→ Work to complete: Go through the following data and transcribe exactly the stretch of lines from the one holding "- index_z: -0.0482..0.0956" to the one holding "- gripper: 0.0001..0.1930", both included.

# # #

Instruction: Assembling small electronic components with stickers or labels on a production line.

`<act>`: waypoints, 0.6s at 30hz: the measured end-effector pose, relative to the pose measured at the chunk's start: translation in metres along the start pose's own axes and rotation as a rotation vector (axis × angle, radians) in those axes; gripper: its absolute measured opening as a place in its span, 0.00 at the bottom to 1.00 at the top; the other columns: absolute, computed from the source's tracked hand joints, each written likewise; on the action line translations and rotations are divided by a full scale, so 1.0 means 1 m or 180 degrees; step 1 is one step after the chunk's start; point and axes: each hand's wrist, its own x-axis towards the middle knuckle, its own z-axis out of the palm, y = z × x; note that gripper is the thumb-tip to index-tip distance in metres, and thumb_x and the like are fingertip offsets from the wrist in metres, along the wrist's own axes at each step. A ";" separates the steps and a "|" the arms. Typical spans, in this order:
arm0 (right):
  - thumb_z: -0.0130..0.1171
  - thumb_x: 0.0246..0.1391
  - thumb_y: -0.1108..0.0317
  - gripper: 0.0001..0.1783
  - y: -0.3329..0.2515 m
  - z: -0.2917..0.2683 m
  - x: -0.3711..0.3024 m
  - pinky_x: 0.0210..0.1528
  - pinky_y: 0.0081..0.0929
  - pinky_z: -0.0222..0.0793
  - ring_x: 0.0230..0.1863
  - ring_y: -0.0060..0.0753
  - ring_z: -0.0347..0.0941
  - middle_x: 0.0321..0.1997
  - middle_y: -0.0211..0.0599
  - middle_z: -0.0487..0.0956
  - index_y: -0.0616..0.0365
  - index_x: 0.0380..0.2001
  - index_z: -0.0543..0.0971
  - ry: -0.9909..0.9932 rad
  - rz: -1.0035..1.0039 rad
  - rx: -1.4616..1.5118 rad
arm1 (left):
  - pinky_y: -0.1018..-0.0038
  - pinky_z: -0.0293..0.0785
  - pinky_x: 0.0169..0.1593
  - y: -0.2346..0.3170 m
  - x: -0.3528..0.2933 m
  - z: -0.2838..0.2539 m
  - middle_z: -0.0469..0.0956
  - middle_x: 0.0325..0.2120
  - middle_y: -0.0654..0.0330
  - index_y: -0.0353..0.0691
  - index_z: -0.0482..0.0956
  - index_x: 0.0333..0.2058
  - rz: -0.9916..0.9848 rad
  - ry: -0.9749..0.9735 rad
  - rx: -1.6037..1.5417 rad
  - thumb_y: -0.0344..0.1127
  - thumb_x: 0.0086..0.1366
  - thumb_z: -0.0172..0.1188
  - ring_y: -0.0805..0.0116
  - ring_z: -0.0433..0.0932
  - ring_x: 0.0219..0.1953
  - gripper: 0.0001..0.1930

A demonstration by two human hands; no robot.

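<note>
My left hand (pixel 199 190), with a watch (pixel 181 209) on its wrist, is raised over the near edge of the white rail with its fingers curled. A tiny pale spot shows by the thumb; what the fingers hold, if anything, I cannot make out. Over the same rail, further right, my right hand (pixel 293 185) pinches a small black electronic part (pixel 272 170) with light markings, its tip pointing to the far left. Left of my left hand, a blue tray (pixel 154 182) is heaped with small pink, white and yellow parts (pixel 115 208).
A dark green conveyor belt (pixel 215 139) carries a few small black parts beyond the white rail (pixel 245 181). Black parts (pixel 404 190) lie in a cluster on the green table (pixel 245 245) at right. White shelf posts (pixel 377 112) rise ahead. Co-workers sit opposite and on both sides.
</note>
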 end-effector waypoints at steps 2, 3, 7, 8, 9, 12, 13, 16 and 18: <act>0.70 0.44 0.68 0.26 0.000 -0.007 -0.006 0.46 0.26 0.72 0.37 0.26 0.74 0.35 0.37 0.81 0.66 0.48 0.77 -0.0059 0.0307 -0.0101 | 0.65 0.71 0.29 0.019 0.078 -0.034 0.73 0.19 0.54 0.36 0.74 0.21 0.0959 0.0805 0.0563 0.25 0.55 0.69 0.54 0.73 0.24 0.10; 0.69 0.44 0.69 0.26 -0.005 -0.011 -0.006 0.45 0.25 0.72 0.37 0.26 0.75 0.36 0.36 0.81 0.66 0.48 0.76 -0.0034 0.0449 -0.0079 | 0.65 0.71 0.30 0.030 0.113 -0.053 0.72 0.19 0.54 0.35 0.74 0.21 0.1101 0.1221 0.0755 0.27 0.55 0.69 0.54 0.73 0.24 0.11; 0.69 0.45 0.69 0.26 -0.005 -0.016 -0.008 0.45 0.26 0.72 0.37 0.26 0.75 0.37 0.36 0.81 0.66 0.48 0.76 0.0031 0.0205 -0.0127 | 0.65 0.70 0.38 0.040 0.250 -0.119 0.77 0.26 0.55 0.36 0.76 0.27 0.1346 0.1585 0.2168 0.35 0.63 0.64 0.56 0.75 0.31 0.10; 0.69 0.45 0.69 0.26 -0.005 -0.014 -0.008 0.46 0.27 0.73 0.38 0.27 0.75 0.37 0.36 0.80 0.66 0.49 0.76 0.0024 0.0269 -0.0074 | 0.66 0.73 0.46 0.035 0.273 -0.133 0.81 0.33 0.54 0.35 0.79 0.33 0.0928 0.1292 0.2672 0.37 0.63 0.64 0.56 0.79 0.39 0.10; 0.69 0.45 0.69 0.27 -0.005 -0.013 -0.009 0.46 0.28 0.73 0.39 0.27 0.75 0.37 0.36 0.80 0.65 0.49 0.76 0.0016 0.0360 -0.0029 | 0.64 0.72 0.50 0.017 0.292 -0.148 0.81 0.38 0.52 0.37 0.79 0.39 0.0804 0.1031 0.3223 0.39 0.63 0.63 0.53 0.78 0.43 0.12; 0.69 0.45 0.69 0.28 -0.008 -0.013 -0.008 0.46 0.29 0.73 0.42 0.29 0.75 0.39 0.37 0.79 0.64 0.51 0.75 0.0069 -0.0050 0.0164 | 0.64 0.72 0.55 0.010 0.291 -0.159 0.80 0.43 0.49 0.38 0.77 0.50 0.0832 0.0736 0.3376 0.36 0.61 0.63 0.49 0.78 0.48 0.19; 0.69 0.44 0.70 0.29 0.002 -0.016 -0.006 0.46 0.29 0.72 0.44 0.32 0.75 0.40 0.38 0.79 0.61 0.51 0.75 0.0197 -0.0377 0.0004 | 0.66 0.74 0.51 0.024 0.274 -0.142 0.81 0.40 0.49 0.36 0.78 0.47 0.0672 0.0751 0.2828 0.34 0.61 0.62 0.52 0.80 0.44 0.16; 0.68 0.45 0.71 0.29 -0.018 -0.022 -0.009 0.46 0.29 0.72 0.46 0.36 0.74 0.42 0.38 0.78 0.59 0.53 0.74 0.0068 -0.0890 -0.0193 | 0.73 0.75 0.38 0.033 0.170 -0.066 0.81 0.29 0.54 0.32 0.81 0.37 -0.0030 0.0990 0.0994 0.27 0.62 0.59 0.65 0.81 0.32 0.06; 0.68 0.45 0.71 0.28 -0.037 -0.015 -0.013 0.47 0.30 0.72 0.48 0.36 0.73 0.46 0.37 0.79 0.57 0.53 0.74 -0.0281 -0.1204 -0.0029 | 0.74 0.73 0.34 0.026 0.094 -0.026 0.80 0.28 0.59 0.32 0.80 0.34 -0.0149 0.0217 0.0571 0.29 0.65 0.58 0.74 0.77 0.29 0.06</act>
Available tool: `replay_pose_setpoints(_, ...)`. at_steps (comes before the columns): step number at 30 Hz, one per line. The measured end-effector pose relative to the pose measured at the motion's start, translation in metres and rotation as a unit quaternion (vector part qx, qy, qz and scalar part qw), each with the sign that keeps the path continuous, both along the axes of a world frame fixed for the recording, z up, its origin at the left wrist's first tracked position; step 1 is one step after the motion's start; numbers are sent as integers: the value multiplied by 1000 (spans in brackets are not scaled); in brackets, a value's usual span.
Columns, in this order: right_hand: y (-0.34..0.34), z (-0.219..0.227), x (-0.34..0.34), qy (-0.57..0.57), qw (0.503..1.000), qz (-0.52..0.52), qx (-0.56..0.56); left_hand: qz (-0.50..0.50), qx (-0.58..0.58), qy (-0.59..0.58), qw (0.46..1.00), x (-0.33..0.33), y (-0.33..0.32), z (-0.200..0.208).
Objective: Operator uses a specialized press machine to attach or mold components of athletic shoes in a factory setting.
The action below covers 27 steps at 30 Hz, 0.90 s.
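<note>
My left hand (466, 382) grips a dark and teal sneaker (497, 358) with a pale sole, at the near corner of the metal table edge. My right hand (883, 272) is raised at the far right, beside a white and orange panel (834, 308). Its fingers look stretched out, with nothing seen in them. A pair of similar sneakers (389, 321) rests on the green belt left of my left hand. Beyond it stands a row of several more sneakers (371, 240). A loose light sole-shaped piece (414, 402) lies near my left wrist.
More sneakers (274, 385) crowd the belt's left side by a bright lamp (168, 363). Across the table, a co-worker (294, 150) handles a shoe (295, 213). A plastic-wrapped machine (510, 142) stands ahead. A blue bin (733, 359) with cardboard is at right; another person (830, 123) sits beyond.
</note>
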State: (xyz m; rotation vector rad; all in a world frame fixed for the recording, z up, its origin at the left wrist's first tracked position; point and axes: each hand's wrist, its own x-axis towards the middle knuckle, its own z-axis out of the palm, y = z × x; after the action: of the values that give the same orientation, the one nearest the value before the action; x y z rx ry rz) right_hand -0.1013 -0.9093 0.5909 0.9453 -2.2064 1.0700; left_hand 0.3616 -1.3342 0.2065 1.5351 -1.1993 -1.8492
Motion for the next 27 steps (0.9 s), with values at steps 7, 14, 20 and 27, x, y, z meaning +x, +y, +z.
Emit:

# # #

→ Answer box:
  - index_z: -0.0482..0.0956
  - index_x: 0.0333..0.2058
  - rz: -0.9916..0.9848 rad
  - ry: -0.9749..0.9735 rad
  - rx: -1.6037..1.5417 rad
  - thumb_y: -0.0344..0.1127
  - thumb_x: 0.0086..0.1366
  - thumb_z: -0.0172..0.1188
  - ring_y: -0.0805..0.0116
  - ring_z: -0.0433..0.0932
  - ring_x: 0.0219..0.1953
  - gripper: 0.0001..0.1930

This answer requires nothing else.